Las siguientes reflexiones fueron motivadas por la relectura del clásico de David Isaacs (La educación de las virtudes humanas, EUNSA, Pamplona 12ª edición, 1996) tantas veces utilizado por los docentes a la hora de formar juventud. Se trata de restituir valores imprescindibles para reencontrar un rumbo seguro; de la larga lista que tengo, mencionaré cuatro: responsabilidad, prudencia, comprensión y patriotismo. En cuanto a la responsabilidad, me remito a la nota firmada por Natalio Botana,  publicada en La Nación del jueves 19, titulada “Cien días de irresponsabilidad”, en la cual el autor se refiere a la obligación moral del gobernante -y de la dirigencia en general, agrego yo- de “prevenir errores posibles derivados de sus decisiones”. Consígala, está muy buena.

Continuo con la prudencia, la cual -para existir- necesita un cierto desarrollo intelectual e implica el paso previo de haber discernido o fijado un determinado criterio; para lo cual resulta imprescindible conocer la realidad, escapar de microclimas y conciliábulos en los cuales se enfrascan unos pocos que deciden y,  generalmente, no terminan de ver más allá del propio ombligo. Conocer la realidad, a su vez, conlleva la necesidad de re-conocer que uno no es dueño de toda la verdad, es decir estar advertido de las propias limitaciones. 

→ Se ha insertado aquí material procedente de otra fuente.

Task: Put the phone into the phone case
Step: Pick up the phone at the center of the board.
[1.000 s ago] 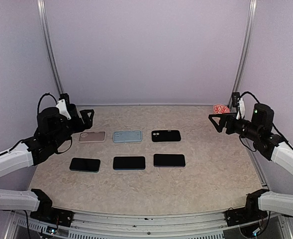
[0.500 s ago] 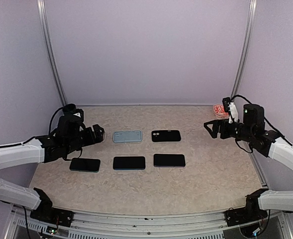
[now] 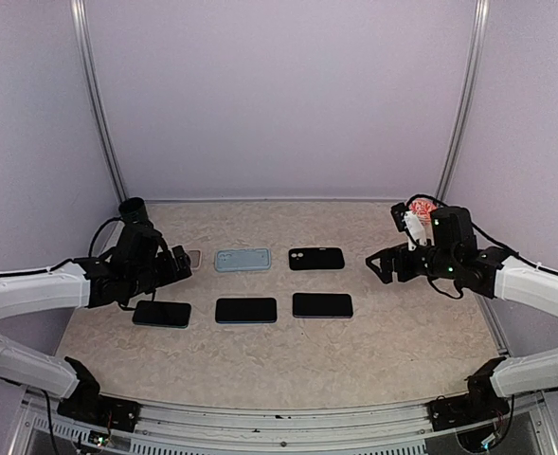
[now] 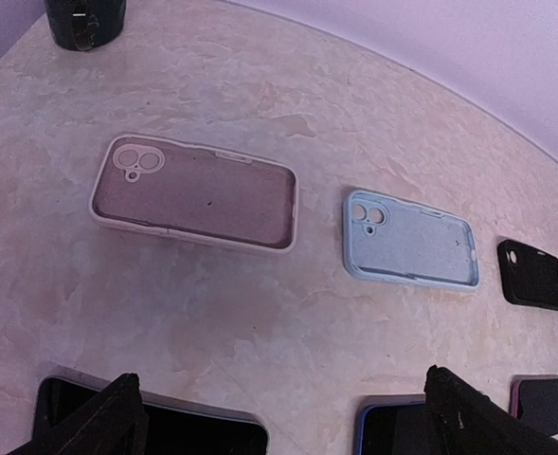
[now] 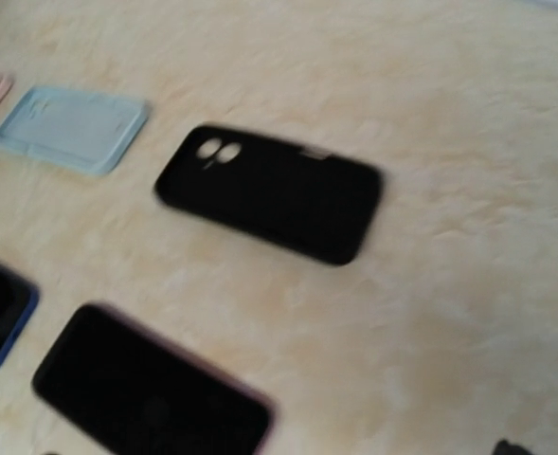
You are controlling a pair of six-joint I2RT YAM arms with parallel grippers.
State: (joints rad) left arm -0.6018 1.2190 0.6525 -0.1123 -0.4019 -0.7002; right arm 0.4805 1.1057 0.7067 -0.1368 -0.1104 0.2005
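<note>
Three flat rectangular phones with glossy black screens lie in the near row of the table: the left phone (image 3: 162, 314), the blue-edged middle phone (image 3: 245, 310) and the pink-edged right phone (image 3: 322, 304). The left wrist view cuts all three off at its lower border. The blurred right wrist view shows only two, the blue-edged one partly. Behind them, apart from one another, lie three matte cases with rounded corners and camera cut-outs. The pink-beige case (image 4: 195, 196) and the light blue case (image 3: 243, 259) show raised rims, open side up. The black case (image 3: 316, 258) is too blurred to tell its facing. From above, the pink-beige case is almost wholly hidden under the left gripper (image 4: 280, 379), whose jaws stand wide apart with nothing between them. The right gripper (image 3: 378, 266), jaws likewise spread and empty, hangs near the black case and right phone; its own view shows only a fingertip. The beige marbled tabletop (image 3: 392, 351) looks smooth. A small red-and-white object (image 3: 421, 206), partly hidden, and a dark round object (image 4: 84, 19), cut off, cannot be identified.
</note>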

¿Por qué comprensión? Ella en esencia se da en el plano de las relaciones interpersonales (o grupales, cuando se procura un arreglo), cuando se interactúa. Intento comprender porque enfrente tengo a otro, con su carga de emociones y sus circunstancias. Por eso, si uno se siente comprendido a la vez está impelido a comprender a ese otro. Pero comprender “no es solo sentir con el otro”, que nos ubica en el plano de la simpatía; va más allá, hacia la empatía que es la capacidad de ver las cosas desde el “otro” punto de vista. A partir de entonces la comprensión ayuda a construir desde las particularidades, conjuntamente, detrás de un objetivo claro. Y eso vale tanto para la paz social como para el porcentaje de retención.

El patriotismo es como un hilo que enhebra las perlas de un collar, es la virtud –y  a la vez un deber- que galvaniza a las otras; podría no estar, pero su presencia les da un sentido, blinda a las demás. El sentimiento patriótico está devaluado porque lamentablemente los habitantes de este suelo consideran que su patria no les está asegurando “las condiciones indispensables para su desarrollo intelectual, moral social y económico”; se sienten desguarnecidos. Isaacs entiende que el patriotismo es un hábito operativo y “supone el desarrollo de la capacidad intelectual para actuar con justicia en función de unos valores reconocidos y asimilados”. Esta idea nos lleva suavemente al concepto de Nación, ya que hay nación por que hay Patria. Por eso me parece muy adecuada para la ocasión, una frase leída en un breve ensayo de G.K. Chesterton (El hombre común y otros ensayos sobre la modernidad, Ed. Lohlé-Lumen, Buenos Aires, 1996, regalo del día del padre), precisamente sobre el patriotismo: “Pero si aceptamos este mítico ser colectivo, este yo mayor, debemos aceptarlo de una vez por todas. Si nos jactamos de lo mejor, debemos arrepentirnos de lo peor. De otro modo el patriotismo será una pobre cosa”.

Ahora que se ha decidido trasladar el conflicto al Congreso de la Nación, la responsabilidad se traslada a los legisladores nacionales, quienes necesitarán todas sus luces para encontrar el punto de equilibrio y terminar la pesadilla. Vuelvan a usar estas herramientas, muchachos. ¡Por Dios, qué naif suena escribir todo esto en la República Argentina 2008!